The communications environment was simple - it was one to many.
If you wanted the world to pay attention back then, you secured time on one of the few platforms that ensured your message would be broadcasted to the masses.
Today, such mass broadcast opportunities are infrequent. The communications environment is not so easy.
It matters what your audience prefers.
It matters where your audience is seeking information.
It matters how your audience is processing information.
It matters when your audience is accepting information.
To succeed in this new communications environment, focusing on strategy and organization more and tactics less, will be more fruitful.

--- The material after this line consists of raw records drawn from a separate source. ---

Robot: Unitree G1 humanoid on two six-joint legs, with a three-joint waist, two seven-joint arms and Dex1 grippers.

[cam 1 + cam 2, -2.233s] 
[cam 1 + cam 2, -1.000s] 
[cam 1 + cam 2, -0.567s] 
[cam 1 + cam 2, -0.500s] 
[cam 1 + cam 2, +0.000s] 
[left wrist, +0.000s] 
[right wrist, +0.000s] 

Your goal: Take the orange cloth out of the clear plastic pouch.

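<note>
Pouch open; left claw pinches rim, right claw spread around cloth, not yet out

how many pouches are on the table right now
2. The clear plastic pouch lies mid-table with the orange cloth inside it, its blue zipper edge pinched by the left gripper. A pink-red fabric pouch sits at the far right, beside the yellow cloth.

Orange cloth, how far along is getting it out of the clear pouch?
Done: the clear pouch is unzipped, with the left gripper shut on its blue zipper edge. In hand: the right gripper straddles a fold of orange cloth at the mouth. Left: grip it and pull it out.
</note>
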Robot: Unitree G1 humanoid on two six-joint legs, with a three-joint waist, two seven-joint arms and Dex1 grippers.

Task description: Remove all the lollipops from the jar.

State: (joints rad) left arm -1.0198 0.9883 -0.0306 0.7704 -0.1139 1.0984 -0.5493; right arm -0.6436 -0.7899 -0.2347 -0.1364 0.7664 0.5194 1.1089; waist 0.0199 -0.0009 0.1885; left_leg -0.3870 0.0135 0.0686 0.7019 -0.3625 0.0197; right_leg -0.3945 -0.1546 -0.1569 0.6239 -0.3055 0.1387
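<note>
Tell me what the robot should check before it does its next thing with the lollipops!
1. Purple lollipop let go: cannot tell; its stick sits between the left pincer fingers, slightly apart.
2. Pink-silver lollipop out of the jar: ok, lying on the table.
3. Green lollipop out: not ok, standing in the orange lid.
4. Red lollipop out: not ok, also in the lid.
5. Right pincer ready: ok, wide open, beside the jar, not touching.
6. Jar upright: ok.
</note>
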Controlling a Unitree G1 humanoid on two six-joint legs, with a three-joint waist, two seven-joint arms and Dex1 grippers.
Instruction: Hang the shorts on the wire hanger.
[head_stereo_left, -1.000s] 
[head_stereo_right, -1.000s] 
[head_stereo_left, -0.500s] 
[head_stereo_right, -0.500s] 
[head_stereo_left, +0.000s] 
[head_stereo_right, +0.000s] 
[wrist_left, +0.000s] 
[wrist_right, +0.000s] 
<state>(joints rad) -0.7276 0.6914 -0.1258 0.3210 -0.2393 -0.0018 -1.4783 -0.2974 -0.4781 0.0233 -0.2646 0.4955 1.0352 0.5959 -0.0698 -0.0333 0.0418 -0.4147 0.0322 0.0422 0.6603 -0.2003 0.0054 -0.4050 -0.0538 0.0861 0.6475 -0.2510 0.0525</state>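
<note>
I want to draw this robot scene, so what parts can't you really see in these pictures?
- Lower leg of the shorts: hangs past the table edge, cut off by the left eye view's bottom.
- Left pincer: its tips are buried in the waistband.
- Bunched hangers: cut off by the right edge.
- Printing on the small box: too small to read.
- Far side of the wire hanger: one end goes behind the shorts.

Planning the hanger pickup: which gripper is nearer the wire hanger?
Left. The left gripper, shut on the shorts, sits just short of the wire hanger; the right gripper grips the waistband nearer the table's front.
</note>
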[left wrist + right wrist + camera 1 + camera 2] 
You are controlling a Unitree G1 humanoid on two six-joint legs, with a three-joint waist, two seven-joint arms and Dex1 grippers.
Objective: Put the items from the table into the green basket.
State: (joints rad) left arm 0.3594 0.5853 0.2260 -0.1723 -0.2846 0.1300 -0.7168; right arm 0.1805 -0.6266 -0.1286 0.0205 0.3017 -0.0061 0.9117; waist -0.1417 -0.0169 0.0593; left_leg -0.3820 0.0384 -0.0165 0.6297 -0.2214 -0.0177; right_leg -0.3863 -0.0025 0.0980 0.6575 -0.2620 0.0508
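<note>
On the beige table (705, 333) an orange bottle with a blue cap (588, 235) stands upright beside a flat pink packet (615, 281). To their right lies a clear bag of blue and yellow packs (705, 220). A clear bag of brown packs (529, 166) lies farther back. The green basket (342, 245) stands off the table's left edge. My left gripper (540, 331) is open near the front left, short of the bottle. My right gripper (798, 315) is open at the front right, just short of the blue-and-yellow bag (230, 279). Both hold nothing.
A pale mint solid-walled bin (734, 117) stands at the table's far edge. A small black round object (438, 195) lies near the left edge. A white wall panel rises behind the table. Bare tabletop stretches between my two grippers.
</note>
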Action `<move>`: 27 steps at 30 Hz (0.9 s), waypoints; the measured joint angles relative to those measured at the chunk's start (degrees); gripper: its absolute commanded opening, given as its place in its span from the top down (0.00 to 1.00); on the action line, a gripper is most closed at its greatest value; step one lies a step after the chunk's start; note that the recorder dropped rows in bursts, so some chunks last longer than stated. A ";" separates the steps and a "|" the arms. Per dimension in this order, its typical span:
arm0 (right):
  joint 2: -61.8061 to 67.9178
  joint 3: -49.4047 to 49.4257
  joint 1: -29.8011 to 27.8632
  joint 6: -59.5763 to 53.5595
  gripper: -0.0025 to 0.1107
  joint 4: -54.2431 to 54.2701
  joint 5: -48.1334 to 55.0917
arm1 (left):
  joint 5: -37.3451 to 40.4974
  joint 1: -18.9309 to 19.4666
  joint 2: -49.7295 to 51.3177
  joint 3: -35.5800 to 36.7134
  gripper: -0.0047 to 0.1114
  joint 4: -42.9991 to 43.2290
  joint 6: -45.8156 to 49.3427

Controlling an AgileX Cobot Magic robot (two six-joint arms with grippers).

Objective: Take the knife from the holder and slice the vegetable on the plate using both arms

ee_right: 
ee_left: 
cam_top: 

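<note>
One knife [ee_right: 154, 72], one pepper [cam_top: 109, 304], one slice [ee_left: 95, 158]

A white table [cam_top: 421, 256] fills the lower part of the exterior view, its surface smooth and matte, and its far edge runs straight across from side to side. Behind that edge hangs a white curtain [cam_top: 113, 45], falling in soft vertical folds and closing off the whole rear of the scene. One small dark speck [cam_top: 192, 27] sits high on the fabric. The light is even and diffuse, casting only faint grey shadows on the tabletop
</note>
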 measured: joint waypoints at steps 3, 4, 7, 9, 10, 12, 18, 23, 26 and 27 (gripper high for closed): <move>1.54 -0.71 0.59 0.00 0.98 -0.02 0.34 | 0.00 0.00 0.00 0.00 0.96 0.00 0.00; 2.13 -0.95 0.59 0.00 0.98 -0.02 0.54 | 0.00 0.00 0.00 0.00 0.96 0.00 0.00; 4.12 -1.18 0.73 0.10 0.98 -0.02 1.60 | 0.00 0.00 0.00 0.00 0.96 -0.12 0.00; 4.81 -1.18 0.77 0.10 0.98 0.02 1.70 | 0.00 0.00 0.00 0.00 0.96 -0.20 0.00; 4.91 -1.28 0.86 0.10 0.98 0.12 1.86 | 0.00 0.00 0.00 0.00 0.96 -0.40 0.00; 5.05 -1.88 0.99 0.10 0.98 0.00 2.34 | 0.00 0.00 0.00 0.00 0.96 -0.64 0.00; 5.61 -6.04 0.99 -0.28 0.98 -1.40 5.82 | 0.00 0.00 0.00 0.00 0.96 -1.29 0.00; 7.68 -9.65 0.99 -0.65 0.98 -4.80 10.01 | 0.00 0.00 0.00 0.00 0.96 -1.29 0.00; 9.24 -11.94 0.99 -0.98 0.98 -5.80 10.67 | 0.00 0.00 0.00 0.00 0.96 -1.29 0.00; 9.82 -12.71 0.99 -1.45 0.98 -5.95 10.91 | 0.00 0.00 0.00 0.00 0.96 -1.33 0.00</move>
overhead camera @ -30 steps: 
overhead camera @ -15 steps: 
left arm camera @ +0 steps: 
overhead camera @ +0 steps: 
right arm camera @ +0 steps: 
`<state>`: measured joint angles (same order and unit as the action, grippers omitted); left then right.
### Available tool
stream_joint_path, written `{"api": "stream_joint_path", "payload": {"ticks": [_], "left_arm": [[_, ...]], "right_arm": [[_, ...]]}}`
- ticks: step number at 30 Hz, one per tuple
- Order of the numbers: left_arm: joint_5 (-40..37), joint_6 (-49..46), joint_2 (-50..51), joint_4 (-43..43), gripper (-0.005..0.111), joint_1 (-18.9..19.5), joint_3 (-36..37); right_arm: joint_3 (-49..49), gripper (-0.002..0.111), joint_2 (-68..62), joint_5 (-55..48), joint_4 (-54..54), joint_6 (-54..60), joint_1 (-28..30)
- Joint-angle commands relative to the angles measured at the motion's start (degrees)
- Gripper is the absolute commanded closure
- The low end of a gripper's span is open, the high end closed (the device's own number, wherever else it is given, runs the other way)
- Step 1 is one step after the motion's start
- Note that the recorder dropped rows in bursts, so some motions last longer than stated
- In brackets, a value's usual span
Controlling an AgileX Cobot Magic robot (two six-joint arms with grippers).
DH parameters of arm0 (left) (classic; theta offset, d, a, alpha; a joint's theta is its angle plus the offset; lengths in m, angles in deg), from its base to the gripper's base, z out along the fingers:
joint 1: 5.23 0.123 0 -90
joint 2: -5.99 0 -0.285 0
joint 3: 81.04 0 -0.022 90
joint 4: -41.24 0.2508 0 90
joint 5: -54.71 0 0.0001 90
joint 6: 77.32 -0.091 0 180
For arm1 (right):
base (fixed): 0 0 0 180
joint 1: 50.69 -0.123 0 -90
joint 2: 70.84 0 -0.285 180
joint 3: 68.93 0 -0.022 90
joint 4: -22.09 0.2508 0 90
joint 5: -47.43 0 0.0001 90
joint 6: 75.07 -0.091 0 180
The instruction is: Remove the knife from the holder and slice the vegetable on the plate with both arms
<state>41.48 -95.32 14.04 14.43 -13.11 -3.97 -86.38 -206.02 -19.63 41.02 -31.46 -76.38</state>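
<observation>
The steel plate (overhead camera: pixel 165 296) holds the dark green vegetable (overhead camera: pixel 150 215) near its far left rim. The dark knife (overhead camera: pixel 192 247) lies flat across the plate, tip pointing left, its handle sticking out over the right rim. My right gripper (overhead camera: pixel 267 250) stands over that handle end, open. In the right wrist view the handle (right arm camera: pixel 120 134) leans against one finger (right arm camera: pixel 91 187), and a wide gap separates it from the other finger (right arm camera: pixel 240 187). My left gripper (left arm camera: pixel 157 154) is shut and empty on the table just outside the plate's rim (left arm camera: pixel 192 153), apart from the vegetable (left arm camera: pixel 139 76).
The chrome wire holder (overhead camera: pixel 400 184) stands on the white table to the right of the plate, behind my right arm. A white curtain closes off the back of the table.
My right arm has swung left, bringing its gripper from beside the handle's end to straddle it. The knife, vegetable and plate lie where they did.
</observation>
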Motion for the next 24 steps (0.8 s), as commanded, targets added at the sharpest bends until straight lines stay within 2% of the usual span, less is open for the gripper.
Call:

The five most expensive cities in the world:
1. Singapore
1. Paris
1. Hong Kong
2. Zurich
3. Geneva
The five cheapest cities in the world:
1. Caracas
2. Damascus
3. Tashkent
4. Almaty
5. Bangalore
HT Economist Intelligence Report
The age of automation:
- In an analysis of North American and European manufacturing jobs, it was found that roughly 48% of hours primarily relied on the use of manual or physical labor
- By the year 2030, it’s estimated that only 35% of time will be spent on such routine work
- Industrial robot sales are sky-high, mainly the result of falling industry costs. This trend is expected to continue, with the cost of robots falling by 65% between 2015 and 2025
- By 2025, for example, it’s projected that 10-15% of jobs in three sectors (manufacturing, transportation and storage, and wholesale and retail trade) will have high potential for automation
- AI alone is expected to have an economic impact of $15.7 trillion by 2030.
HT Raconteur
-Marc
Marc A. Ross is the founder of Brigadoon.
FIVE TO READ
To become a better designer, make time for make-believe: Think back to your first kiss. Remember the place, the smells, the nerves, the lips. If you had to create a cocktail to tell the story of that experience, how would you do it? Would you make Jolly Rancher–infused vodka to conjure the candy-loving kid next door? Would a popcorn garnish nod to the movie you barely watched? Answering these questions is how the designers of IDEO New York spent an afternoon.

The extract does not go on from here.